> _Directions for this task_
For the data below, report only the number of lines containing the string "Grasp".

::: Material to process :::

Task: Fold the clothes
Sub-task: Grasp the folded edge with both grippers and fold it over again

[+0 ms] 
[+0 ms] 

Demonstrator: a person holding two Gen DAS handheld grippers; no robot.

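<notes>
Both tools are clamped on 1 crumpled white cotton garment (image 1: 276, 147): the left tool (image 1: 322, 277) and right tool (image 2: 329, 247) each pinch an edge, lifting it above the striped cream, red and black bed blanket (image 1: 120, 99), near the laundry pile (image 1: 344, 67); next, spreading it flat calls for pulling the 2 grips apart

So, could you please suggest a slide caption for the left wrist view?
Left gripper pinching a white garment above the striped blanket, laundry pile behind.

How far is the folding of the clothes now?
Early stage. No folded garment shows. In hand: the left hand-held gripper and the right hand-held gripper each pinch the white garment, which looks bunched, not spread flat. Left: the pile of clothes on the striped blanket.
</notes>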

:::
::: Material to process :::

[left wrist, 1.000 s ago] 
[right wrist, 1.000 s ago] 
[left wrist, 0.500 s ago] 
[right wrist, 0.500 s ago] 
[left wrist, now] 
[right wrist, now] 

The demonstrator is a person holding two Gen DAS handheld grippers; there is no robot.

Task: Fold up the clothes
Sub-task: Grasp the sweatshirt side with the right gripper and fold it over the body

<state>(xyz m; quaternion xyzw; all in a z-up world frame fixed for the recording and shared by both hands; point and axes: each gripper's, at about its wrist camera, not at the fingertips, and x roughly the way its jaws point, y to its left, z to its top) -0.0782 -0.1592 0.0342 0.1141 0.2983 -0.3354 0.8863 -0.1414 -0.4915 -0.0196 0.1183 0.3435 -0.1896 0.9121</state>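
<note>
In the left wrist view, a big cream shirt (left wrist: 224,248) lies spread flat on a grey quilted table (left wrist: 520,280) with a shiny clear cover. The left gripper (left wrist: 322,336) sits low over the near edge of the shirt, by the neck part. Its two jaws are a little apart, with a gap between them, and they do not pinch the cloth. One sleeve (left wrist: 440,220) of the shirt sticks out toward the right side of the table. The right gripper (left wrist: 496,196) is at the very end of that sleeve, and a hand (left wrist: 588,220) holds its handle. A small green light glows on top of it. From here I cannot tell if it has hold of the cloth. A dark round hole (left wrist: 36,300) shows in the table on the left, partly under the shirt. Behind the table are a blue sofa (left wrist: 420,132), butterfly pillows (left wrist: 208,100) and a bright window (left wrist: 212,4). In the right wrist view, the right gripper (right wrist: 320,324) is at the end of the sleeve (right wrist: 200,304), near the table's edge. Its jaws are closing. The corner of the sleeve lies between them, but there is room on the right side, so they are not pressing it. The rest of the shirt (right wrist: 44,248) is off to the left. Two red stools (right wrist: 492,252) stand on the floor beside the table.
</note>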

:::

> _Finished task_
2